Your task is to repeat all of the data exactly while excluding the pictures.

DATASET EXCERPT:
○ ○ ○

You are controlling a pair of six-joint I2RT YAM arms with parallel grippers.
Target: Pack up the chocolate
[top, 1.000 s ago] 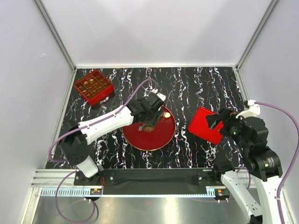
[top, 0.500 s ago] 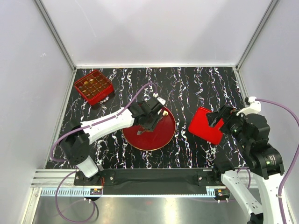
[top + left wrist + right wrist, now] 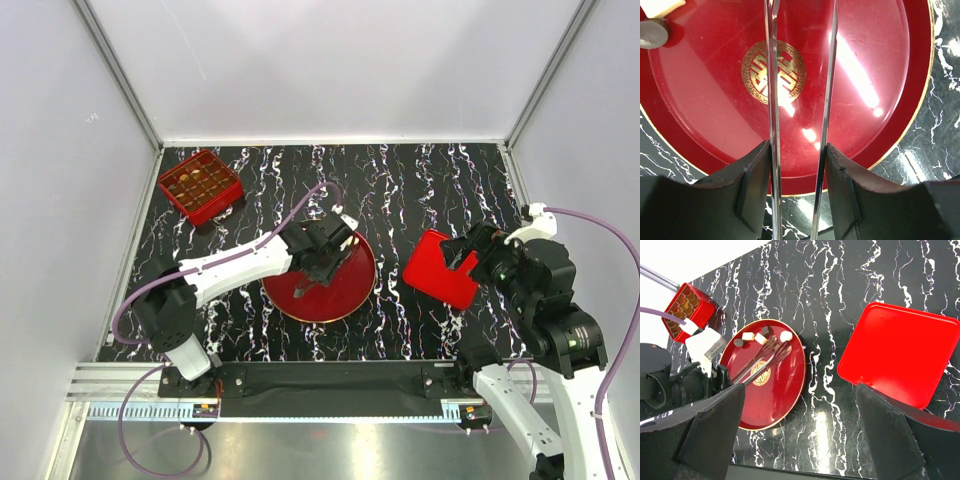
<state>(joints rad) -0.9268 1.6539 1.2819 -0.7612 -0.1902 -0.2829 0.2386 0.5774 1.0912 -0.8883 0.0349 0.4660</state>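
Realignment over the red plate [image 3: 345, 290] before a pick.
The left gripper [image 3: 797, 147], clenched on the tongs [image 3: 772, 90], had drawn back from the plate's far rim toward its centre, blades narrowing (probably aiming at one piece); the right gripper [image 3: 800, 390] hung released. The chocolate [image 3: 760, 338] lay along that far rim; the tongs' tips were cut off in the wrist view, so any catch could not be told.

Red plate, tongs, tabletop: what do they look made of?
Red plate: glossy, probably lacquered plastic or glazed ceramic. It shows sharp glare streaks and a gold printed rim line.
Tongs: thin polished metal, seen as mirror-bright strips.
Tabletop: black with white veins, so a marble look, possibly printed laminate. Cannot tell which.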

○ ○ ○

PROBLEM SOLUTION:
You are controlling a pair of six-joint I2RT YAM arms with parallel grippers.
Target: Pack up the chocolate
[top, 1.000 s ago] 
[top, 0.500 s ago] 
[top + left wrist + right wrist, now] 
<state>(joints rad) -0.9268 1.6539 1.2819 -0.7612 -0.1902 -0.2829 0.2386 0.5774 1.0912 -0.8883 0.0349 0.4660</state>
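Realignment over the red plate [image 3: 345, 290] before a pick.
The left gripper [image 3: 797, 147], clenched on the tongs [image 3: 772, 90], had drawn back from the plate's far rim toward its centre, blades narrowing (probably aiming at one piece); the right gripper [image 3: 800, 390] hung released. The chocolate [image 3: 760, 338] lay along that far rim; the tongs' tips were cut off in the wrist view, so any catch could not be told.

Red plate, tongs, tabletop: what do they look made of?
Red plate: glossy, probably lacquered plastic or glazed ceramic. It shows sharp glare streaks and a gold printed rim line.
Tongs: thin polished metal, seen as mirror-bright strips.
Tabletop: black with white veins, so a marble look, possibly printed laminate. Cannot tell which.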

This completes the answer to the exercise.